Computer “Vision” for the Visually Impaired: I have a dream

Karim Ouda
7 min readDec 12, 2015

Throughout my life I have never dealt with a visually impaired person, never had a friend who can’t see and never knew about their problems and how their life looks like. As a Computer Scientist i thought they definitely have enough support from technology since we are in 2015 and i used to see many graduation projects focused on helping blind people 10 years ago. Sadly, that was found to be untrue.

The Shock

This year I had my first experience with a Visually Impaired friend. She is a highly educated intellect. She is independent and can do everything by herself even cooking. To cut it short, she is more productive and valuable than many lazy guys out there with 2 useless working eyes.

As a curious entrepreneur and a post-grad student who was studying Computer Vision at that time; i was observing how she manages to do everything, what are the difficulties and what Apps and Tools she uses. I was always asking her and myself “How can technology help in your daily life”. One day we conducted an experiment to check whether Mobile Apps can help her navigate and cross the streets or not.

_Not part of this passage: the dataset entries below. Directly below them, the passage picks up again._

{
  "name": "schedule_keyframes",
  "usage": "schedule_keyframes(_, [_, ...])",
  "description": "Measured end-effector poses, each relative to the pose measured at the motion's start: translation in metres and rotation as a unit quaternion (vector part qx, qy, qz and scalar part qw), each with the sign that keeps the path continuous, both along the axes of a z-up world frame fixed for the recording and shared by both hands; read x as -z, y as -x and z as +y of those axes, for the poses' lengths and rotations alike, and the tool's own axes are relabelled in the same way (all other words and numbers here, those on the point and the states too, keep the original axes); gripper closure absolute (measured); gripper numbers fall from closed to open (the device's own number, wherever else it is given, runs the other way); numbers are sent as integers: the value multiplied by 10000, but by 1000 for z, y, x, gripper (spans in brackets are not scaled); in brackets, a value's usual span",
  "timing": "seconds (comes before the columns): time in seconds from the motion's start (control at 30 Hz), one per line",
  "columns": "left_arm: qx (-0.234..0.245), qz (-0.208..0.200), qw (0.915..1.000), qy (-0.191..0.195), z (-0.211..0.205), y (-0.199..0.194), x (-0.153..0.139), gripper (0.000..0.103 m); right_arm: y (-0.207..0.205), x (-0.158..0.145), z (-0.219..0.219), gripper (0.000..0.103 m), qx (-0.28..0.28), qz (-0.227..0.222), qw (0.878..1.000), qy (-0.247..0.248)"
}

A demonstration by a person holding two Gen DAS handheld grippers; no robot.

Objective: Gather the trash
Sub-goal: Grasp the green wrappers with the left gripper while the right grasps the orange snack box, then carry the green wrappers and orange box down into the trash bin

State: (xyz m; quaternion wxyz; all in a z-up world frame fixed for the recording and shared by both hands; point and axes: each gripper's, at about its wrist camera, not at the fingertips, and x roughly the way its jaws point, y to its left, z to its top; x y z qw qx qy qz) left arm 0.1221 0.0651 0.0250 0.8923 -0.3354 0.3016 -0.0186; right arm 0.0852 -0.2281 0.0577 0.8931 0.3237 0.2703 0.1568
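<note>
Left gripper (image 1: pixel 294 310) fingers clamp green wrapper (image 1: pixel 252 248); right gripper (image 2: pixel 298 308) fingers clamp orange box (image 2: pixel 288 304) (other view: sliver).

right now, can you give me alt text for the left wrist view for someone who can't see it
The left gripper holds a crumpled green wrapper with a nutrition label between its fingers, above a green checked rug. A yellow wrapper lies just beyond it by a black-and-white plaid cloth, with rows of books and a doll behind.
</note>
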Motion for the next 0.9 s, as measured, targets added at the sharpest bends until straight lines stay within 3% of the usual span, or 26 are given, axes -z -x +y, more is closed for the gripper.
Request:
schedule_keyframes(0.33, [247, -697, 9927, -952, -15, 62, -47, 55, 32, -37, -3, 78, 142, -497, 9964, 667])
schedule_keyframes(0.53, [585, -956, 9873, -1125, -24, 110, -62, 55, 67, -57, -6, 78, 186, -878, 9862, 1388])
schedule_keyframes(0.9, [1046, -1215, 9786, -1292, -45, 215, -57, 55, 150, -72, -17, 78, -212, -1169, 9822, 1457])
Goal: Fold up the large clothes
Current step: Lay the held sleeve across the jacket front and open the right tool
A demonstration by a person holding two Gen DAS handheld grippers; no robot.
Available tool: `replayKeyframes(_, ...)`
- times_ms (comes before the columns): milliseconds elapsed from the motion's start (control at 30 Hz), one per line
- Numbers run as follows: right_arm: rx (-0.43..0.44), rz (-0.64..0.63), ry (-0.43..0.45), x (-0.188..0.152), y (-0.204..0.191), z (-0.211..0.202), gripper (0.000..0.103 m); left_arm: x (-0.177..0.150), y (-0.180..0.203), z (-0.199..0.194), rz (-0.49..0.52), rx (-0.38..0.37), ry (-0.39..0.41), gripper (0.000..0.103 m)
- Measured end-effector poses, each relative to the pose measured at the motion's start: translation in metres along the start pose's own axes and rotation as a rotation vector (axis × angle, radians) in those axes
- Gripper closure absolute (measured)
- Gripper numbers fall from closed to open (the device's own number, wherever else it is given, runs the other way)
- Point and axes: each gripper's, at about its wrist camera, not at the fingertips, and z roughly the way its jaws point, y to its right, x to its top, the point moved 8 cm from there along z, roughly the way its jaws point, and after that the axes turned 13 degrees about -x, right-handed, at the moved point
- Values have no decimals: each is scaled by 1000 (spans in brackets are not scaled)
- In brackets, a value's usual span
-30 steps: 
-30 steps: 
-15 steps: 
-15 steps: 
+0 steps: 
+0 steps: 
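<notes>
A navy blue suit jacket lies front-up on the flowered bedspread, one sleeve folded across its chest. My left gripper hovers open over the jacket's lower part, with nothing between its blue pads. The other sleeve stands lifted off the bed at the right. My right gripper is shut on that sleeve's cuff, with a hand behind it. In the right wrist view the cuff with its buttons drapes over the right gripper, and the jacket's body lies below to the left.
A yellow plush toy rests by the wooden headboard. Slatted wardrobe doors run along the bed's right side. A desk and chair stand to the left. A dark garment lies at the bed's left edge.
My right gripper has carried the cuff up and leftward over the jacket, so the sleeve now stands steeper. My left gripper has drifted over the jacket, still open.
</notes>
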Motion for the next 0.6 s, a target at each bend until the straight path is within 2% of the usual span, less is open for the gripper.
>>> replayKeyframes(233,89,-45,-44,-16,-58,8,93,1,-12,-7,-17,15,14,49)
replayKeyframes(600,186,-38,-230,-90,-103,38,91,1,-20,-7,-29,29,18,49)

The overall conclusion of my experience was

  • Unfortunately, technology is not effective in helping them doing their daily basic tasks
  • The mobile phone is not the best medium/technology to support blind people, it is not practical and it was not designed for that
  • Most of the mobile apps i tried were not effective
  • Many support software (like JAWS) and mobile apps are commercial and expensive

Their Needs

As mentioned in the previous section i was always asking my friend about her expectations from technology and then try to map that to an actual technical solution. Below are some requirements i got from her in addition to other ideas and personal observations.

They need

  • To Recognize objects around them
    Case: If something fell on the ground, they can’t find it easily. Also they may forget the location of their belongings (the keys or example).
  • To Recognize people and faces
    Case: when a visually impaired person enters a room they don’t know who is inside and they have to wait for the other people to greet and identify themselves which is really frustrating.
  • Fast text reader and color recognizer
    Case 1: Imagine you are blind and you want to buy milk, how would you check the expiry date, how would you make sure you didn’t pass that date later.
    Case 2: You go shopping, you can touch the cloth to know the quality of the material, how would you know the color, size and the price.
  • Support navigating, avoiding obstacles and crossing the street
    One of the major problems — even in top world cities
    Technology support is needed to help the blind walk fast and safe to his/her target destination, specifically help is needed to give warning if you are about to hit an obstacle and need to step down the curb. Another problem is knowing when to cross the street. Maybe technology can help detecting the color of the traffic light and the surrounding movements to support the blind pedestrian decision. Finally indoor navigation is needed.
  • Better experience interacting with mobile
    Current accessibility and voice guiding features are good, but not good enough. I believe navigation should be more intuitive and driven by natural conversation between the Human and the Mobile system.
  • Scene Explainer
    Ever thought if you are blind how would you see images and videos, for those who lost their sight in their mid life and know what is a sky and how does a river look like, it would be very nice for a system to be able to explain scenes.

My Dream

My dream is an “effective personal assistant device” for blind people. A supplemental digital eye + a smart personal assistant which provide them all kinds of support they need in their daily life …

Let’s call it “Project S”

S is an Augmented Reality wearable device, specifically “Google glass” or a Google-glass-like device which doesn't make the blind person look weird. It is equipped with camera, headphones (plus bone conduction) and internet connection (WiFi and 4G).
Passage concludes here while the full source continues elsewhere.